## THE PROBLEM
A word-for-word restatement of the full listing is required.
%%
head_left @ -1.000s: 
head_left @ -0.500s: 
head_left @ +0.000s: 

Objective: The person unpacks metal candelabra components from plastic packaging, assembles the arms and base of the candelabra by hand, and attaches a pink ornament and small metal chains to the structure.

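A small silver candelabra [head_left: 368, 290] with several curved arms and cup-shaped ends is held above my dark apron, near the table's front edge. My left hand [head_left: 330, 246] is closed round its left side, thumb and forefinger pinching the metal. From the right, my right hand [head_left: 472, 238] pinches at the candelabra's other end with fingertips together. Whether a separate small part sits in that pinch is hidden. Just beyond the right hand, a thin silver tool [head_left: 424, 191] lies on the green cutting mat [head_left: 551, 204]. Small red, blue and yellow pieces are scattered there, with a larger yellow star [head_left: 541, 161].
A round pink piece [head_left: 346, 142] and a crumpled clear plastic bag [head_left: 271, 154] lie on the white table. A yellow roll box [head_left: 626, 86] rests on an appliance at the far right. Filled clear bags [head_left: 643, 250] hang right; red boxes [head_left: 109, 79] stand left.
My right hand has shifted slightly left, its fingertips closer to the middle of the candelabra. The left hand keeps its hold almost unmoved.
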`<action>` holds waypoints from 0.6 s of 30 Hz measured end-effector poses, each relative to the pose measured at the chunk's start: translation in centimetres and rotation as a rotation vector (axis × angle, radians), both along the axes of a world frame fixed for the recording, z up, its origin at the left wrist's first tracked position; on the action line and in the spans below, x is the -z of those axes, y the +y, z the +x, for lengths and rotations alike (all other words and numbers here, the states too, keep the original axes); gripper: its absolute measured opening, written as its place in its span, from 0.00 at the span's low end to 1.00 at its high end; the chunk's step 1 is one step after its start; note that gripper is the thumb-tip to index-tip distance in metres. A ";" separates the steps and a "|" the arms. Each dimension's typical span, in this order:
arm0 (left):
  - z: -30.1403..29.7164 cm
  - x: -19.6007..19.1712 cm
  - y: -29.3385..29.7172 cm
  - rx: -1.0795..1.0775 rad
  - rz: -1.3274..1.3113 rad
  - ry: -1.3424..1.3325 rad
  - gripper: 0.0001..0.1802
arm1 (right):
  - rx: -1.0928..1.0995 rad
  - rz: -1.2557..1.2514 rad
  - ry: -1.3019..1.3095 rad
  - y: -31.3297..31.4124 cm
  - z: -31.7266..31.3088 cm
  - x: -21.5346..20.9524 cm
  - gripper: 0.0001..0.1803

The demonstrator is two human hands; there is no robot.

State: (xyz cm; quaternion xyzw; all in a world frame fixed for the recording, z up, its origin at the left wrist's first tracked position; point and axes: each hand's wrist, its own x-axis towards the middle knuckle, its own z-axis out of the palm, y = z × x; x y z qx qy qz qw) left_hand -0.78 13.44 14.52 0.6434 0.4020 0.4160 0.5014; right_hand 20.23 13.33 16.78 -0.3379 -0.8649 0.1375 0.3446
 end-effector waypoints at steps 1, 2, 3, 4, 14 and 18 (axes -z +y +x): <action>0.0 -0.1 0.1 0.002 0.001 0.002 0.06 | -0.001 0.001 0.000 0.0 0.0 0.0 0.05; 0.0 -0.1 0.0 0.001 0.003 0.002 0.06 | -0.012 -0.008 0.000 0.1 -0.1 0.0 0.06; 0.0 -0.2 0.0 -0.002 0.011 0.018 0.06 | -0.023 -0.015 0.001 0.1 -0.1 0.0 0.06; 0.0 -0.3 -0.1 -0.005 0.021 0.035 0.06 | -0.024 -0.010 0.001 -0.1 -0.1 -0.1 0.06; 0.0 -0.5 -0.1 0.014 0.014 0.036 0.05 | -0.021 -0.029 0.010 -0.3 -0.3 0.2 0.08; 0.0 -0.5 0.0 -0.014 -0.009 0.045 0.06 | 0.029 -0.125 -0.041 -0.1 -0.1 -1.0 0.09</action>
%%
## ANSWER TO THIS PROBLEM
head_left @ -1.000s: 
head_left @ -0.500s: 
head_left @ +0.000s: 

Objective: The person unpacks metal candelabra components from plastic packaging, assembles the arms and base of the candelabra by hand, and attaches a pink ornament and small metal chains to the structure.

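A small silver candelabra [head_left: 368, 290] with several curved arms and cup-shaped ends is held above my dark apron, near the table's front edge. My left hand [head_left: 330, 246] is closed round its left side, thumb and forefinger pinching the metal. From the right, my right hand [head_left: 472, 238] pinches at the candelabra's other end with fingertips together. Whether a separate small part sits in that pinch is hidden. Just beyond the right hand, a thin silver tool [head_left: 424, 191] lies on the green cutting mat [head_left: 551, 204]. Small red, blue and yellow pieces are scattered there, with a larger yellow star [head_left: 541, 161].
A round pink piece [head_left: 346, 142] and a crumpled clear plastic bag [head_left: 271, 154] lie on the white table. A yellow roll box [head_left: 626, 86] rests on an appliance at the far right. Filled clear bags [head_left: 643, 250] hang right; red boxes [head_left: 109, 79] stand left.
My right hand has shifted slightly left, its fingertips closer to the middle of the candelabra. The left hand keeps its hold almost unmoved.
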`<action>` holds waypoints from 0.6 s of 30 Hz measured end-effector poses, each relative to the pose measured at the chunk's start: translation in centimetres and rotation as a rotation vector (axis × angle, radians), both along the axes of a world frame fixed for the recording, z up, its origin at the left wrist's first tracked position; on the action line and in the spans below, x is the -z of those axes, y the +y, z the +x, for lengths and rotations alike (all other words and numbers here, the states too, keep the original axes); gripper: its absolute measured opening, written as its place in its span, from 0.00 at the span's low end to 1.00 at its high end; the chunk's step 1 is one step after its start; note that gripper is the thumb-tip to index-tip distance in metres. A ";" separates the steps and a "|" the arms. Each dimension's typical span, in this order:
arm0 (left):
  - z: -30.1403..29.7164 cm
  - x: -19.6007..19.1712 cm
  - y: -29.3385..29.7172 cm
  - rx: -1.0795..1.0775 rad
  - rz: -1.3274..1.3113 rad
  - ry: -1.3424..1.3325 rad
  - gripper: 0.0001..0.1802
arm1 (right):
  - rx: -1.0928..1.0995 rad
  - rz: -1.2557..1.2514 rad
  - ry: -1.3019..1.3095 rad
  - y: -31.3297..31.4124 cm
  - z: -31.7266..31.3088 cm
  - x: -21.5346..20.9524 cm
  - gripper: 0.0001..0.1803

The demonstrator is two human hands; there is no robot.

State: (xyz cm; quaternion xyzw; all in a world frame fixed for the recording, z up, its origin at the left wrist's first tracked position; point and axes: each hand's wrist, its own x-axis towards the middle knuckle, its own z-axis out of the palm, y = z × x; x y z qx qy qz qw) left_hand -0.78 13.44 14.52 0.6434 0.4020 0.4160 0.5014; right_hand 20.23 13.33 16.78 -0.3379 -0.8649 0.1375 0.3446
 end-effector waypoints at steps 1, 2, 3, 4, 14 and 18 (axes -z +y +x): <action>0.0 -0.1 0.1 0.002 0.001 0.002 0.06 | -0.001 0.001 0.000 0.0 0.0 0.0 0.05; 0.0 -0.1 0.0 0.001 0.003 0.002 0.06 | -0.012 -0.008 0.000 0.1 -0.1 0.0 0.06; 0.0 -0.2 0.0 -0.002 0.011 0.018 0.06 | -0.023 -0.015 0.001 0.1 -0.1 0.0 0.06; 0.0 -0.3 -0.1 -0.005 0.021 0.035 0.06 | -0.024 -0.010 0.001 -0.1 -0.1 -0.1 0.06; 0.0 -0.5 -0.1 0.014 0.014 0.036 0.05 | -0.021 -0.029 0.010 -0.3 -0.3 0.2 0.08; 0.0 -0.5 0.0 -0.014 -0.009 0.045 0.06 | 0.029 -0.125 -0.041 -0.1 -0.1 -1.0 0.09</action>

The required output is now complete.